The words to describe 2020 are overused. There can’t be many of us that won’t be pleased to see the back of it.
Amongst all the terrible news, there were always parts to conversations during this year that provided a glimmer of something better. Like weak watery sunshine breaking through on a winter’s day, it showed that even the smallest of businesses can have a positive impact on someone.
As we reach the calendar end of the year, even if the first quarter might feel like more of the same, these are the positives I took out of the conversations with business owners and marketing teams during this year.
Community means more
For many of us, there was a moment of inertia when the first lockdown was announced. A kind of “what now?” moment. Some businesses were very slow to react; generally the bigger they were, the slower the action. The quick, nimble and flexible were off, doing what they could for their community.
It meant different things to different businesses. It might have meant the town they were based in. Perhaps it was about supporting their suppliers. It could have been their customers and fans, even just with a check in to say “we’re here”.

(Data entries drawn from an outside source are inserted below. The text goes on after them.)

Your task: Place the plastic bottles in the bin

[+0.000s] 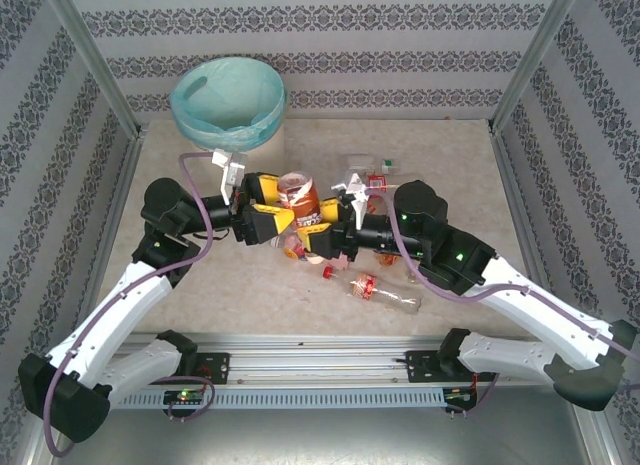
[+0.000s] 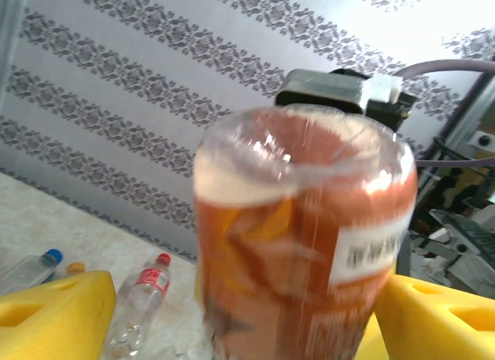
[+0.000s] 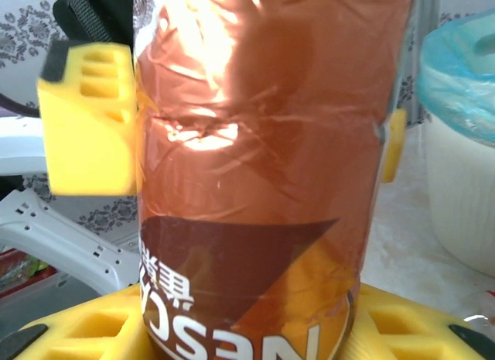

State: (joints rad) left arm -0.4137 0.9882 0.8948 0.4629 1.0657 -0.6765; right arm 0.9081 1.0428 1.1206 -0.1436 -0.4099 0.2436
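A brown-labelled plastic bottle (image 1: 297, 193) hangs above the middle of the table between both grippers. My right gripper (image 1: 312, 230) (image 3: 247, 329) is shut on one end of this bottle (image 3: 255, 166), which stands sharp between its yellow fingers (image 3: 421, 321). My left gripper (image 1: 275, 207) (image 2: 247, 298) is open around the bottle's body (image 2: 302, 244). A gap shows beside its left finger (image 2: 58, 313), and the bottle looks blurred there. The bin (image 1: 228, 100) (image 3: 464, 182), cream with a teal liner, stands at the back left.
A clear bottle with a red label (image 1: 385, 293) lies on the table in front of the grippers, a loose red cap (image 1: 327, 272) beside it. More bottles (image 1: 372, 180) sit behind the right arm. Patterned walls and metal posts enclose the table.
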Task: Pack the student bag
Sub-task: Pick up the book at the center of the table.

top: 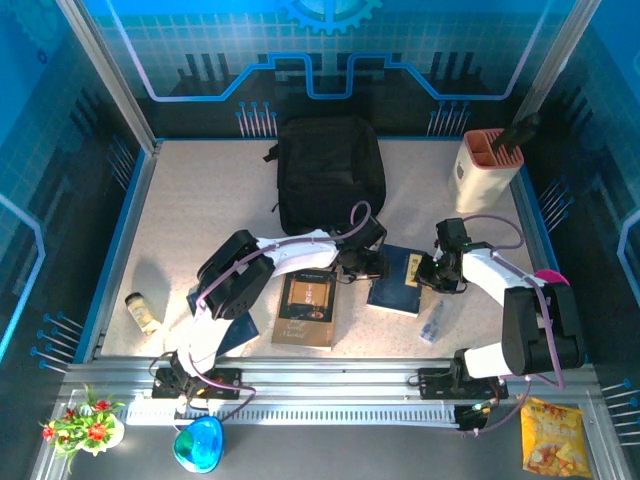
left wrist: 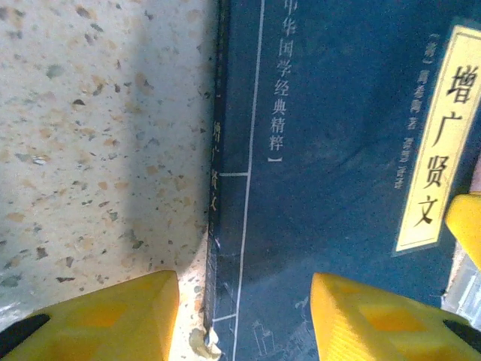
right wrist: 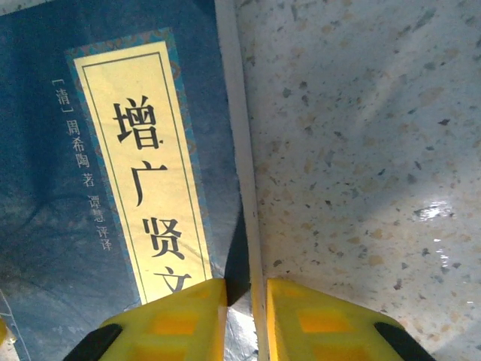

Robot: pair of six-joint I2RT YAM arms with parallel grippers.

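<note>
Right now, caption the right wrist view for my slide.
Right gripper straddles the page edge of the blue book on the speckled table.

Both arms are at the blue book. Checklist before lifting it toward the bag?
1. Left fingers closed on the blue book: not ok. They stand apart, one over the table, one over the cover.
2. Right fingers line up on the opposite edge: ok.
3. Right fingers clamped on that edge: cannot tell.
4. Brown book lies apart from the blue book: ok.
5. Bag open: cannot tell.
</note>
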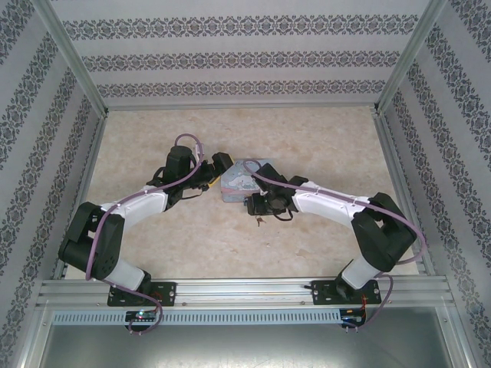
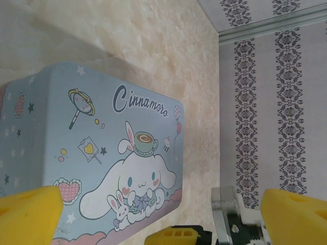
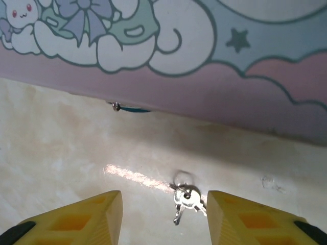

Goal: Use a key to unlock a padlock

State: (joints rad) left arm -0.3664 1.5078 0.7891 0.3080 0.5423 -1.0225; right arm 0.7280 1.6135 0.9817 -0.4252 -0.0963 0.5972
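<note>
A pale marbled table stands inside patterned walls, seen from above, with two robot arms reaching in from the near edge and meeting at the middle. Between them lies a pastel-blue tin box printed with a white cartoon dog, a teacup and the word "Cinnamoro".

The left gripper hangs over the box with its yellow fingers spread as wide as they go. One fingertip sits in front of the box's near corner and the other is out past its edge; it holds nothing.

The right gripper is low at the box's pink lower side, its yellow fingers apart. On the table between them, closer to one finger, lie two small silver keys on a ring, flat and not gripped.

The padlock is at the bottom edge of the box's side, where it meets the table. It shows as a thin bluish sliver with a small metal glint at one end, and the rest is hidden. The keys lie apart from it, nearer the gripper.
</note>
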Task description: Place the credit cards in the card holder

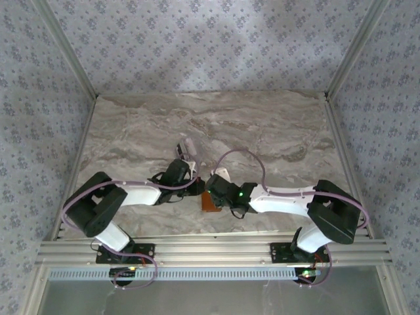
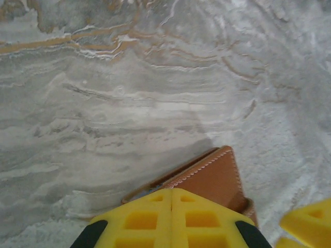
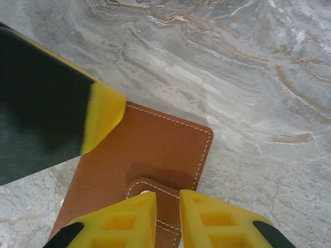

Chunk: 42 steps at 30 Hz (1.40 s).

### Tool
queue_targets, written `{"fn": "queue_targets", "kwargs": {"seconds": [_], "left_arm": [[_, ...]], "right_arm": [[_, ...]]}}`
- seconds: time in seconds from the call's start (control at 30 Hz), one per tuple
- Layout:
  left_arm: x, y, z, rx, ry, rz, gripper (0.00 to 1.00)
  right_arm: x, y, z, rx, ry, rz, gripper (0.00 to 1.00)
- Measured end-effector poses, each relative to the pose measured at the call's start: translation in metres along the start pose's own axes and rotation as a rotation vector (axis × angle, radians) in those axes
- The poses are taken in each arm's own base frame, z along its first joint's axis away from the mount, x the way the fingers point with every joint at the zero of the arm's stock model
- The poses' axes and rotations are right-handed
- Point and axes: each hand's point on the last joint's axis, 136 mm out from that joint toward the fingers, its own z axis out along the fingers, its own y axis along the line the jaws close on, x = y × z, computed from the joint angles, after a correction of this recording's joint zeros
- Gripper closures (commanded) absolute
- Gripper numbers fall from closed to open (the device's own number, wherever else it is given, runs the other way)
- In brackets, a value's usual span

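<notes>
Crowding card holder (image 3: 155, 144): left claw (image 2: 171, 194); right claw (image 3: 168, 199) | marble table (image 1: 262, 131) beneath

You can read no text, brand, number or sign in any of these views. The card holder (image 3: 155, 150) shows you only plain brown leather with a line of pale stitching, and no letters or logo can be made out on it.
</notes>
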Motion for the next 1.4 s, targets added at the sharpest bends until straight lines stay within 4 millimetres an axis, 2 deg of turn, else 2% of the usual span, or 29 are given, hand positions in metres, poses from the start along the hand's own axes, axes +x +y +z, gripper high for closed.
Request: {"fn": "queue_targets", "kwargs": {"seconds": [0.23, 0.33, 0.8, 0.9, 1.27, 1.4], "left_arm": [[-0.006, -0.006, 0.008, 0.032, -0.021, 0.006, 0.97], [-0.008, -0.007, 0.010, 0.038, -0.031, 0.007, 0.97], [-0.008, -0.006, 0.009, 0.048, -0.057, 0.002, 0.98], [-0.009, -0.005, 0.009, 0.043, -0.062, 0.002, 0.98], [-0.010, -0.002, 0.009, 0.035, -0.090, -0.011, 0.99], [-0.009, -0.002, 0.009, 0.040, -0.105, -0.018, 1.00]], "right_arm": [[0.013, 0.004, 0.016, 0.008, 0.060, -0.027, 0.68], [0.011, 0.006, 0.021, 0.015, 0.068, -0.038, 0.65], [0.007, 0.007, 0.031, 0.079, 0.036, -0.054, 0.66], [0.007, 0.008, 0.032, 0.092, 0.020, -0.057, 0.70], [0.001, 0.009, 0.031, 0.097, -0.021, -0.034, 1.00], [-0.002, 0.004, 0.025, 0.098, -0.025, -0.033, 1.00]]}}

Whatever community meant, communicating with them became more important than ever.
The internet was a lifeline
There were a few businesses in February 2020 that (still) didn’t have a website. There were a few that didn’t have e-commerce capabilities.
I imagine those numbers are considerably lower as we exit the year.
This was the year to stop waiting for things to be perfect and to get on and do it. Next year might be the year to go back and tweak it, make it work harder, make it work better for people. The important thing this year was to do something good enough.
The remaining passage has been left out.